Подвода тряслась по сухой земле. Колёса скрипели. Я сидел у бортика и смотрел. Небо было всё то же — синее, без единого облачка. Высоко прошли две точки, я их сначала принял за птиц, потом понял — самолёты. Шли парой, с запада на восток. На таком расстоянии силуэт было не опознать, но, полагаю, не наши — в начале войны Люфтваффе в воздухе доминировали так, что я пожалел, что со мной не перенесся «Панцирь» с бесконечным боезапасом.
Ладно, о важном надо думать. Итак!
Я теперь рядовой Сидорин Василий Кузьмич, девятнадцать лет отроду. Тело контужено, движения нечеткие, но на первый взгляд я здоров и неплохо сложен — руки жилистые, привыкли работать. Не так, как привык я, но это поправимо. Из инвентаря — гимнастерка, каска и книжка красноармейца в нагрудном кармане. Оружие? В окопе оружие, и это — косяк. Возможно, простят в честь контузии, но посеять оружие — худшее, что может сделать боец.

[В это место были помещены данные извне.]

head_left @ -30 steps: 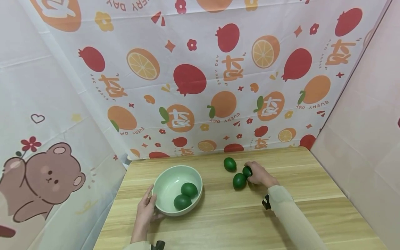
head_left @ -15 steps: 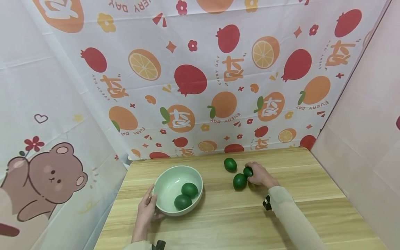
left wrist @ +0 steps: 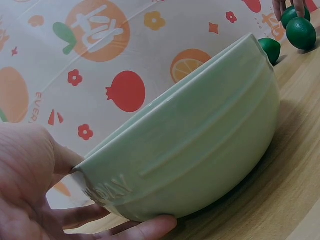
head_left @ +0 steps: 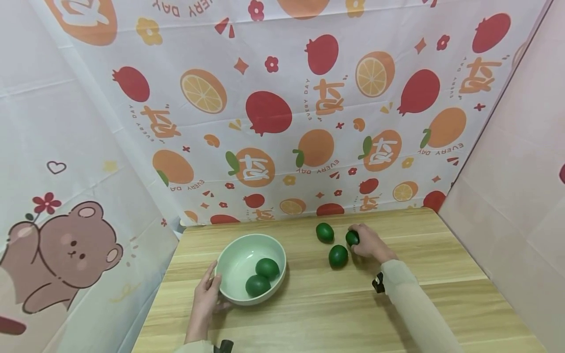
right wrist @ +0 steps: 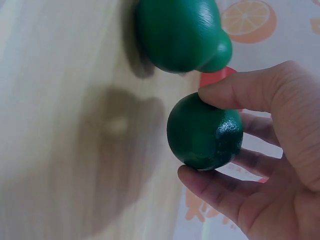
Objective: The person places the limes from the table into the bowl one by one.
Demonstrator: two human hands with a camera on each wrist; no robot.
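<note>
**Five green fruits, one in a pinch**

Fruit-print backdrop: stands behind the work. Wood-grain table: in front of it.

Pale green bowl: on the table, left side. Judged stiff and breakable, glaze somewhat slick; best steadied by rim and lower wall together. The left hand grips it so: thumb at the rim, fingers parted against the underside (left wrist view).

Right hand: over the table, well apart from the bowl. Thumb and a fingertip pinch one fruit from opposite sides; the other fingers are parted behind it.

Fruits: two side by side in the bowl, two loose on the table, apart. The fifth, the held fruit, sits out at the right hand's fingertips, clear of the palm, near the loose pair. Contact with the tabletop: cannot tell. Handling estimate: light, firm, glossy skin, apt to roll or slip; take hold across the widest part, thumb opposing fingers.
</note>
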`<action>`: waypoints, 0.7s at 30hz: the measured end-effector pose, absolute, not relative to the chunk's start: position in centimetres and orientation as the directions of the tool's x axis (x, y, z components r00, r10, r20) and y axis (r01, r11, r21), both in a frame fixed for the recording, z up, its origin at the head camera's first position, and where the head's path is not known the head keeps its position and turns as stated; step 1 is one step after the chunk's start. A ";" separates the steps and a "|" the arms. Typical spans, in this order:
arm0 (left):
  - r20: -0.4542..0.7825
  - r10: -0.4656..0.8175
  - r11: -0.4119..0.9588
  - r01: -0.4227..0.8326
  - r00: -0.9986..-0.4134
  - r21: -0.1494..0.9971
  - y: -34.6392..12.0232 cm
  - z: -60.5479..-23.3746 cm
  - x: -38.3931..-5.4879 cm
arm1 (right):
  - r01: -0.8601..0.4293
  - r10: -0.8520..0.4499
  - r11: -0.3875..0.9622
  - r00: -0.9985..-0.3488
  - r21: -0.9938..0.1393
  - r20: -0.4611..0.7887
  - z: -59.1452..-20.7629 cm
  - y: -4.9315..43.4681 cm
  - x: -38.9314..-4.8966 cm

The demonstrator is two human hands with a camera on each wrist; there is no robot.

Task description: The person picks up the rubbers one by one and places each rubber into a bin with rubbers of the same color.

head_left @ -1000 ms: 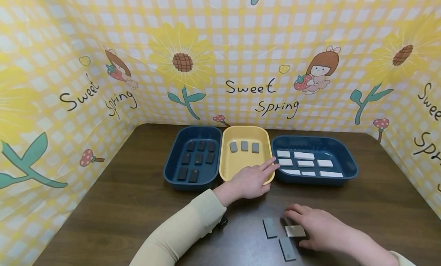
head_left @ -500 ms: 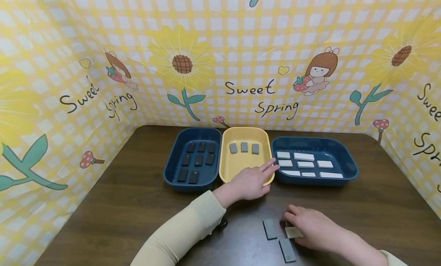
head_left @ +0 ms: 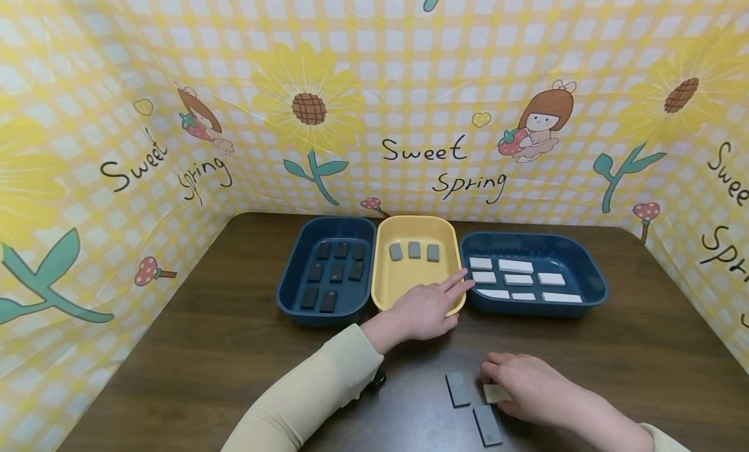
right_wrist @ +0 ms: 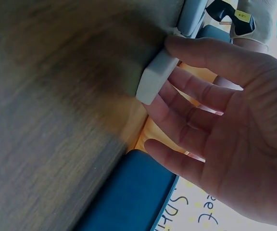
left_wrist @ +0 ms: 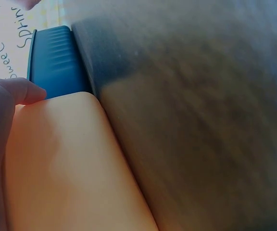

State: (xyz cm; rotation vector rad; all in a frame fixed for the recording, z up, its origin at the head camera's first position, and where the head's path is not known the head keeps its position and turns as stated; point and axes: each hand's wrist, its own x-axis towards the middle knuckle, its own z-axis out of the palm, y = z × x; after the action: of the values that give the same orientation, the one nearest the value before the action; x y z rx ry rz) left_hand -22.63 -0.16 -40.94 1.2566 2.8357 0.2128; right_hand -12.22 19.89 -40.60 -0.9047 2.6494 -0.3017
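My right hand pinches a pale beige rectangular block low over the table; in the right wrist view the block sits between the thumb and the fingers. To its left are two dark grey blocks, one upper and one lower. My left hand rests over the front right corner of the yellow tray, two fingers straight across the rim and the thumb outside. In the left wrist view the thumb touches the tray's edge. Three grey blocks lie inside this tray.
A blue tray with several black blocks stands left of the yellow one. Another blue tray, right of it, holds several white blocks. A checkered cloth rises behind the brown table.
My right hand has drawn in around the beige block, its thumb and fingers closing on it and covering more of it. My left hand has kept its place on the yellow tray.
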 end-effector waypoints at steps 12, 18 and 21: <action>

Теперь — о том, что происходит и будет происходить в будущем.
Я — в Чапаевской дивизии. Тридцать первый Пугачёвский имени Фурманова стрелковый полк. Под Одессой. Сорок первый год, лето — судя по жаре, по тому, что степь жёлтая, по тому, что обстрелы уже идут, но город ещё не оставлен. Значит, август или сентябрь, скорее август. Хейнкель в небе говорил мне о том же — немецкая авиация ещё ходит над этими полями свободно, без сопротивления, и значит, боёв за Одессу осталось до эвакуации недели и месяцы, а не дни.

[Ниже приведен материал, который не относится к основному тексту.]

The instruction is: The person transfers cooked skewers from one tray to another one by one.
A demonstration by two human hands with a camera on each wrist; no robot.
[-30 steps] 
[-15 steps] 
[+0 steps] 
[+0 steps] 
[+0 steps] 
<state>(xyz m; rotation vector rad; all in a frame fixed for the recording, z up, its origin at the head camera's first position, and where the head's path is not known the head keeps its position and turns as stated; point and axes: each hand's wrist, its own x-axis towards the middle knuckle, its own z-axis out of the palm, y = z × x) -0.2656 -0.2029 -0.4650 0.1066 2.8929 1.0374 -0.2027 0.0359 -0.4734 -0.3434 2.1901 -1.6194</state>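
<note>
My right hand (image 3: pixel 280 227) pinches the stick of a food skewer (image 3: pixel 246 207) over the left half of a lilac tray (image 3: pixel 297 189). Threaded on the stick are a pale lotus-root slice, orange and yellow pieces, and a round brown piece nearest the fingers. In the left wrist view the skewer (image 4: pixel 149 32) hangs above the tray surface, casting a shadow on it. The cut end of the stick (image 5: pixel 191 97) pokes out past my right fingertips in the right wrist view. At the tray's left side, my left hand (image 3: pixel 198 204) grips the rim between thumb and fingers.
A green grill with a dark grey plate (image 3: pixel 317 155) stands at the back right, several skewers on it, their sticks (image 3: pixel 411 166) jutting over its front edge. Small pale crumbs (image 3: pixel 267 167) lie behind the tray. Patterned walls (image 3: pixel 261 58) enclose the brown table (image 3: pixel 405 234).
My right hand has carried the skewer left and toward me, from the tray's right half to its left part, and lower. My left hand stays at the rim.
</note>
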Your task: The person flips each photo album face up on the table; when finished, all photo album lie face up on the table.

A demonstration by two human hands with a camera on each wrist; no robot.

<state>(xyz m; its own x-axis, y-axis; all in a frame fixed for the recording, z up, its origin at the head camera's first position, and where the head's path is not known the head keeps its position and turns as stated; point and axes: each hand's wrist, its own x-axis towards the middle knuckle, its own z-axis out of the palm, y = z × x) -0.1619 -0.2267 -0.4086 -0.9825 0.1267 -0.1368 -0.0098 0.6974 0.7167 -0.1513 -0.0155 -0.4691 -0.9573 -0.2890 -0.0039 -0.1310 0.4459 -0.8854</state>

Что я знаю про оборону Одессы?
Я полез в память, но память была дырявая. Помню, что воевать придется в основном с румынами. Помнил, что осада будет долгая. Помнил, что Севастополь держался дольше, до сорок второго. Помнил, что Чапаевская в Севастополе погибла.
Погибать я не хочу, и мне не стыдно в этом признаться. Я не героя контракт подписывал, а обычный. Я на войну шел работать, и работал хорошо, на совесть. Не против продолжить здесь. Контракт был с другой формой Родины, но — был, и я не помню, чтобы увольнялся в запас. Но героически умирать… Не моё. Варианта у меня два. Первый — хитрожопый: сделать так, чтобы меня естественным образом перевели из Чапаевской в другую. Вариант второй, кажущийся настолько правильным, что я даже морщусь — остаться в Чапаевской, выжить, и сделать так, чтобы выжил не только я.